而霍衍年眸光微亮,他知道,这样的场面对徐妧而言,定能轻松应付。
即便不能,此次他也绝不会再像之前那般,毫无半点用处,事事只能做壁上观。
“嘿……这些阿猫阿狗,不足为惧,你所学的毒蛊之术,足以夺去大半修行者的性命,他们啊,连这厮杀败了的蛊虫都不如。”
老迈嘶哑的声音在耳边响起,不为外人所知,却让霍衍年眼中神色逐渐沉郁。
另一边,见徐妧神情淡然,将这躁动的氛围压制。
谢知白低眸浅笑,道。
“宝物能者居之,只是这枚蛋散发出的血脉气息……颇为强大,想来绝非寻常,对妖族而言意义非凡,又怎么能算是抢呢。
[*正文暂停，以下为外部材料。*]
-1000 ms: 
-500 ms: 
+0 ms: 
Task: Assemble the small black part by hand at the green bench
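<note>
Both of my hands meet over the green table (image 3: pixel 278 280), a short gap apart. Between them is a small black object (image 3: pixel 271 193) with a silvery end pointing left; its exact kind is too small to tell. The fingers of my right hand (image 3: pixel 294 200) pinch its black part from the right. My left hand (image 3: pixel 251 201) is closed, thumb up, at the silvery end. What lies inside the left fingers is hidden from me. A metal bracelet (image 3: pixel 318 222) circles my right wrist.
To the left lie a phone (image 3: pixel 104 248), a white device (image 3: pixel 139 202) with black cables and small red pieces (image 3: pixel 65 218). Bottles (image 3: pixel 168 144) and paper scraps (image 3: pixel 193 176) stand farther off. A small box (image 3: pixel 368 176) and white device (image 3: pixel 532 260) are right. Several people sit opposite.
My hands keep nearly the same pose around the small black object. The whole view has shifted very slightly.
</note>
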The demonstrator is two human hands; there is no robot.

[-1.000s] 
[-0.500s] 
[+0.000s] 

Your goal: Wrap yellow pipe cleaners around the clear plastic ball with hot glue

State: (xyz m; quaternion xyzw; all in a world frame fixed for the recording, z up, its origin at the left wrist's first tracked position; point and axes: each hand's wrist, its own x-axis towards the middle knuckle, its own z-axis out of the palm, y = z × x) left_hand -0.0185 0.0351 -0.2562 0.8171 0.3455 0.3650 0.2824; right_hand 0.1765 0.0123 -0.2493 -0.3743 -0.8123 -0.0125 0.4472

”
除此之外,他亦是有些好奇。
当初顺势从那座祭坛取走这枚蛋,引得沉寂隐匿的仰蛮族,对此暴怒不已。
这枚蛋当时毫无生机,比之一枚顽石也不过是好看了点罢了。
仰蛮族留在这座小世界里的老幼残弱,谢知白毫不在意,只是他们的咒术古怪,既然蛋无用,索性祸水东引。
却没想到……看着平平无奇,除了拉仇恨以外,似乎再无其他作用的蛋,到了徐妧之手,竟有这样的变化。